▶ **EXERCISE PROMPT**
Look through the data below, tally the lines where "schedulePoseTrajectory" occurs, and write the total alone.

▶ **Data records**
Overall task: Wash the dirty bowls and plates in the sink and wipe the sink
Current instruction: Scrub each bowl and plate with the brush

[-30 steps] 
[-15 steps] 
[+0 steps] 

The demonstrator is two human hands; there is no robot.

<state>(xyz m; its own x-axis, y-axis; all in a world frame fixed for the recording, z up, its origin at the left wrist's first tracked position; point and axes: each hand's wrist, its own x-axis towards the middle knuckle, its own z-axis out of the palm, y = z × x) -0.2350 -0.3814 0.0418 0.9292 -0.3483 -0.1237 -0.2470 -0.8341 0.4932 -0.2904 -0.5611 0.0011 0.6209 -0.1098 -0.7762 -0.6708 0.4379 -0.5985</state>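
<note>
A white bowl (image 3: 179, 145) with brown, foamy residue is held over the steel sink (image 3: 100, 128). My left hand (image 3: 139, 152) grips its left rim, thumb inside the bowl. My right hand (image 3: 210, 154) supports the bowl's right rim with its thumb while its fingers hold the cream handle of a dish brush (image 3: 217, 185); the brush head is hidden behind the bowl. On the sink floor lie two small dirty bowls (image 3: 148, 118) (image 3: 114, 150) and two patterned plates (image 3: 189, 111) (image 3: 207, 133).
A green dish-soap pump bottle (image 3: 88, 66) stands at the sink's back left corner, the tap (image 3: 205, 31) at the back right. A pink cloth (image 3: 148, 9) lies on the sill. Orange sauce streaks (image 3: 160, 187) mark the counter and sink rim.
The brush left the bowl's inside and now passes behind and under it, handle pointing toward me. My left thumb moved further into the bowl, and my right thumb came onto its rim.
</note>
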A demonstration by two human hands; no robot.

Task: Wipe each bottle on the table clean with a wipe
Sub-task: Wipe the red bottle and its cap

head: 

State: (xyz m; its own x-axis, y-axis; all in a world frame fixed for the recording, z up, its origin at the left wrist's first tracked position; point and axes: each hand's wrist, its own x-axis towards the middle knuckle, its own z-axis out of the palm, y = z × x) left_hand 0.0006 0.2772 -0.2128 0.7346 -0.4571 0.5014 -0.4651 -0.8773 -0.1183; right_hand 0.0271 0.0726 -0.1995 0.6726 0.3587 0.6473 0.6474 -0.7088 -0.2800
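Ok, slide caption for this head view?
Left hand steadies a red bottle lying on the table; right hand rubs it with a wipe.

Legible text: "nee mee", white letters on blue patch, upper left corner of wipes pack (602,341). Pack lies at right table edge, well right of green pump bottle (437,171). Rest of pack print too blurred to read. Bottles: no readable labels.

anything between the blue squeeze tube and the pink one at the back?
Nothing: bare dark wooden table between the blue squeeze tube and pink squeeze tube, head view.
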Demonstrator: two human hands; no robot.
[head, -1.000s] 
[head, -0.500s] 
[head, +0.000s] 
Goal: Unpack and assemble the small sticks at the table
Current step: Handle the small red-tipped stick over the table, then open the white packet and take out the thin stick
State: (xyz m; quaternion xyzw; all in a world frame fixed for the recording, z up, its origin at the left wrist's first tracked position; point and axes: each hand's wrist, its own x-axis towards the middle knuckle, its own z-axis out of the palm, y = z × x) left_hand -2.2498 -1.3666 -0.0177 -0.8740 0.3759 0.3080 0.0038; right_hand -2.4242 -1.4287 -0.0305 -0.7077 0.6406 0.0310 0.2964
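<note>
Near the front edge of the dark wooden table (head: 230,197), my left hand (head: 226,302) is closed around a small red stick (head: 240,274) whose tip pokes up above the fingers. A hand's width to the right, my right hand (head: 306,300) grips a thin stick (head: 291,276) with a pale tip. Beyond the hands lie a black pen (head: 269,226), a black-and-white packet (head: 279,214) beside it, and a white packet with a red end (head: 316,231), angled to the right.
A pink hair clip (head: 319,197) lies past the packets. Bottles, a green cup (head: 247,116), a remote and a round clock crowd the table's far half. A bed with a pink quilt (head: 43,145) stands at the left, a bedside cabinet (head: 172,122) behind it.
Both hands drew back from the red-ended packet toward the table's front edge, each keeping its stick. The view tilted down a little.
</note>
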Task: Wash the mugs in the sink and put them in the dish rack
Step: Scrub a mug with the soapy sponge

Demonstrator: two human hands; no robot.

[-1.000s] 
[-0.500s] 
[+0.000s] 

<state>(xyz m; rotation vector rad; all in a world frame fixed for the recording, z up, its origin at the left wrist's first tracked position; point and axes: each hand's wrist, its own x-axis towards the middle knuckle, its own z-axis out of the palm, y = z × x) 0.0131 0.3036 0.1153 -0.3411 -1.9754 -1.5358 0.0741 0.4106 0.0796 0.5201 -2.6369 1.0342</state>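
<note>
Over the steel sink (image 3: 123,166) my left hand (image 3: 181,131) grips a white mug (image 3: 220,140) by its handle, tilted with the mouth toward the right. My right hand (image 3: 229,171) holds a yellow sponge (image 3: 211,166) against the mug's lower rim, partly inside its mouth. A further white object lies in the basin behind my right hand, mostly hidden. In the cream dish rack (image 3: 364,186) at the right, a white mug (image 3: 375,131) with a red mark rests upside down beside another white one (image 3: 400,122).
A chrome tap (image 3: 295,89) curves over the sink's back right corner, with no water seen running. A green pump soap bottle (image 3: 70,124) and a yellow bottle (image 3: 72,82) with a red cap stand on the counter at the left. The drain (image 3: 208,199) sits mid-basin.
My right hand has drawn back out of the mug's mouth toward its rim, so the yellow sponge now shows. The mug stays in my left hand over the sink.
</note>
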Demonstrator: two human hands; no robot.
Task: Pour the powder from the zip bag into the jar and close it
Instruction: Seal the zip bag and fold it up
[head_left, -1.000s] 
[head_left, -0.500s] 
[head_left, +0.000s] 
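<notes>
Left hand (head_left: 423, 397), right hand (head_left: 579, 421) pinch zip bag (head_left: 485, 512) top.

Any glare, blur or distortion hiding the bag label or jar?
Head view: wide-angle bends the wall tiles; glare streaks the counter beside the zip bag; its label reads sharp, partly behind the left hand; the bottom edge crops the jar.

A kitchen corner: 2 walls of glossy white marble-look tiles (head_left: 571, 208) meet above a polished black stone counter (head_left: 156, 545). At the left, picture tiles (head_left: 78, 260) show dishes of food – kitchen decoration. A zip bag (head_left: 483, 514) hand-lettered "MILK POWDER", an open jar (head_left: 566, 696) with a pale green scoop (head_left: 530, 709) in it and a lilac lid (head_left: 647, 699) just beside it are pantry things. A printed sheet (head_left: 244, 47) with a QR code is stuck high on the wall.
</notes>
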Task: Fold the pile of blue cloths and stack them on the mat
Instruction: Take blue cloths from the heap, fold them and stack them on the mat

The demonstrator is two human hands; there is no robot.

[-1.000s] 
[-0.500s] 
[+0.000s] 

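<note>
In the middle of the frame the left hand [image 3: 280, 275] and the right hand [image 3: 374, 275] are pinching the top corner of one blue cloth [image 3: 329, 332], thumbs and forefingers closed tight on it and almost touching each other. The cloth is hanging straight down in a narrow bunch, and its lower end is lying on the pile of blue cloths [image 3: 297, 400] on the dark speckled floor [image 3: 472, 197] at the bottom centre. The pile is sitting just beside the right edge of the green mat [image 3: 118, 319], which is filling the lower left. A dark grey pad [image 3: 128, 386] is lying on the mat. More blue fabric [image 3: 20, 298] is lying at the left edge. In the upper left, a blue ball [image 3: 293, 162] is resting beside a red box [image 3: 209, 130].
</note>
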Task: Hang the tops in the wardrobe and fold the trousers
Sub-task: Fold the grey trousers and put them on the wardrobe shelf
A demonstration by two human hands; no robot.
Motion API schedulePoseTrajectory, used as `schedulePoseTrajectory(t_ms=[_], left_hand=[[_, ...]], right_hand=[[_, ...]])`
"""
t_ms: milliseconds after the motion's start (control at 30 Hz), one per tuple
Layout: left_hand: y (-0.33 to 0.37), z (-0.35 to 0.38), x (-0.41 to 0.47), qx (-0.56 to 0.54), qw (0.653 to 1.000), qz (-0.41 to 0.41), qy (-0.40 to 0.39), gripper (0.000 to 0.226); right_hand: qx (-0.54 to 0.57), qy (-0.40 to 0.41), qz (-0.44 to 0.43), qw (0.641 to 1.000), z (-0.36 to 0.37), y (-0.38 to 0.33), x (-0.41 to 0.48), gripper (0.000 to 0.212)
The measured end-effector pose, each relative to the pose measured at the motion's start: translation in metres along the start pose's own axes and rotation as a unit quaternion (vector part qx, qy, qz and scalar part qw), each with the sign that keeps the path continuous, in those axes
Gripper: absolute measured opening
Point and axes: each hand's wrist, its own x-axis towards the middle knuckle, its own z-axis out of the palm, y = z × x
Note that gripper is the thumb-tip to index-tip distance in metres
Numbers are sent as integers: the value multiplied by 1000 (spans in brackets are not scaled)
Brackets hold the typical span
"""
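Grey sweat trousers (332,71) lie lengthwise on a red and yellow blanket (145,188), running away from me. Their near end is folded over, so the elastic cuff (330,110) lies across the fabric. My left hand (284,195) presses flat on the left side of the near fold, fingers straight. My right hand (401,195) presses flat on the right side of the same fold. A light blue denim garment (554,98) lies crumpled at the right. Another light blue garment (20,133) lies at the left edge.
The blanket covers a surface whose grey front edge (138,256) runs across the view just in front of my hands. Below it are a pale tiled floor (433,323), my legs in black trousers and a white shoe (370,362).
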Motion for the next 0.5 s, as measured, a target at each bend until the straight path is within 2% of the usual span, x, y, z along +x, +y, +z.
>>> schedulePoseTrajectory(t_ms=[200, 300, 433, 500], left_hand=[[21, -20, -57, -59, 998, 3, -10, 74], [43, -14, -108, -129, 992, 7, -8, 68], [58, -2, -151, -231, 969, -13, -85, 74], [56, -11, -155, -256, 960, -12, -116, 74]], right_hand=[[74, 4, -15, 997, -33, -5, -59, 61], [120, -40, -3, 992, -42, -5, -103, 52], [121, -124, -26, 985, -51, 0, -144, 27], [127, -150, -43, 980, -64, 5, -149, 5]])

▶ **THE COMPLETED TASK**
2